How to complete this task: Report back the lines in this listing that carry the string "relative".

Supplied data:
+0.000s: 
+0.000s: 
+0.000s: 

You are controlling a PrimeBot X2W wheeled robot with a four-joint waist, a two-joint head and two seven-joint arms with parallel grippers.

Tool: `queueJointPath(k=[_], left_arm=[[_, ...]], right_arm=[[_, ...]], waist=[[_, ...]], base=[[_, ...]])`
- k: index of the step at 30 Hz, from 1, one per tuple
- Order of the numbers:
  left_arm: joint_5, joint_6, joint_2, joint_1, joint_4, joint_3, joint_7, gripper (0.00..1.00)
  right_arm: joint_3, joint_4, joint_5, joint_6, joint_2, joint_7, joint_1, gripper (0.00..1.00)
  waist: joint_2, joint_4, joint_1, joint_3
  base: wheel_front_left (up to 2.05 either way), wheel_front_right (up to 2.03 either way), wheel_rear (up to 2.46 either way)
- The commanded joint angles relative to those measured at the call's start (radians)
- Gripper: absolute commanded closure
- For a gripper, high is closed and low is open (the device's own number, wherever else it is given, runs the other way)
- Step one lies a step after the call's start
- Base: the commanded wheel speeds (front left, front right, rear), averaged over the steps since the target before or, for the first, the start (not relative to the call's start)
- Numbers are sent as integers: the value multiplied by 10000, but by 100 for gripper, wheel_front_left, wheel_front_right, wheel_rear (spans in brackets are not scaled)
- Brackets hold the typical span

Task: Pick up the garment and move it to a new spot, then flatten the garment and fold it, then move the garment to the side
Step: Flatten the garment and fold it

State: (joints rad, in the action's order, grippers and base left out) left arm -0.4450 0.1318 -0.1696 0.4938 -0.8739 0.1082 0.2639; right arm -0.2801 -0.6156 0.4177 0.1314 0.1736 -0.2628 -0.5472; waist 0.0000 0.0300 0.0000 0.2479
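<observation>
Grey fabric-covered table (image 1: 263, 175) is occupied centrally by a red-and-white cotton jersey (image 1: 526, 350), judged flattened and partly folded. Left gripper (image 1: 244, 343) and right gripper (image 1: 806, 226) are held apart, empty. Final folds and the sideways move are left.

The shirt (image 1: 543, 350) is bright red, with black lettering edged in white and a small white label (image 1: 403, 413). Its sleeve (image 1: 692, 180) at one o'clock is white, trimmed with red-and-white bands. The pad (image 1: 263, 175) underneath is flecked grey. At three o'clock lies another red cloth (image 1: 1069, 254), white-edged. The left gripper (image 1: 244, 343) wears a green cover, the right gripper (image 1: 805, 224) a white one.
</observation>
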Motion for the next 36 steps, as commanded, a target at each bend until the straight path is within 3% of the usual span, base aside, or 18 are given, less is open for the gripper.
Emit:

Result for this exercise:
- The commanded joint angles relative to those measured at the call's start (radians)
- Base: the commanded wheel speeds (front left, front right, rear), averaged over the steps since the target before or, for the first, the start (not relative to the call's start)

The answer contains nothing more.